November 20, 2014

SEC Releases Whistleblower Report for 2014: The Best Year Yet

By Marlene Koury

The SEC just released its 2014 Dodd-Frank Whistleblower Program report reflecting a record year in both the rewards it has paid and the tips it has received. The SEC issued whistleblower awards to more people in 2014 than in all previous years combined. And the SEC received more than 3,500 tips from whistleblowers, up by 20% from the previous couple of years. It received tips from every state and from outside the United States, with the bulk of those coming from Britain, India, Canada, China and Australia.

The report detailed the nine whistleblower awards it made this year, highlighting the largest reward it has ever made – $30 million to a foreign whistleblower who provided key original information on an ongoing fraud that the SEC said would otherwise have been very difficult to detect. The SEC said “we hope that awards like this one will incentivize company and industry insiders, or others who may have knowledge of possible federal securities law violations, both in the U.S. and abroad, to come forward and report their information….”

In addition to the rewards in 2014, the SEC noted that “significant” payments were made to whistleblowers who received awards in prior years because the SEC was able to collect additional money from its enforcement actions. For instance, one whistleblower’s award went from an initial $50,000 to more than $385,000.

The SEC also noted the importance of companies developing internal compliance programs, stressing that they must “act upon credible allegations of potential wrongdoing when voiced by their employees.” In one case, the SEC said that the whistleblower worked aggressively internally to bring the securities law violations to the attention of the company and only went to the SEC after the company failed to take corrective action.

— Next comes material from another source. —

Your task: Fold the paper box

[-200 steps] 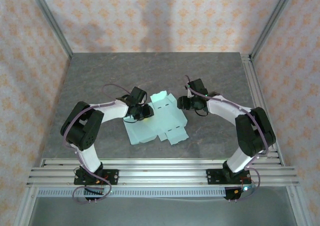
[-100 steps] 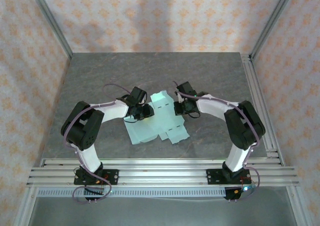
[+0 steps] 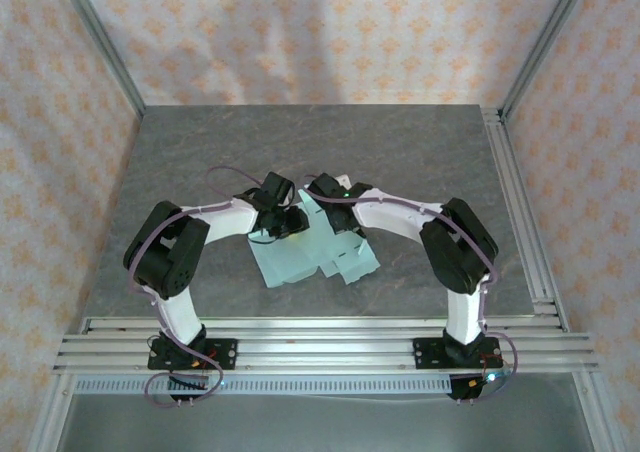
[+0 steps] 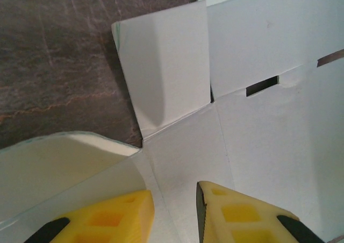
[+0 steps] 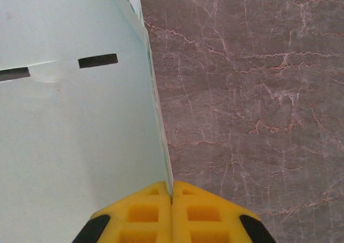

The report also emphasized the SEC’s work in supporting anti-retaliation protections by filing amicus curiae briefs in several private cases to address the scope of Dodd-Frank’s anti-retaliation employment protections. The SEC argued that the anti-retaliation protections should be “understood to protect individuals at publicly-traded companies from employment retaliation who internally report potential securities law violations.”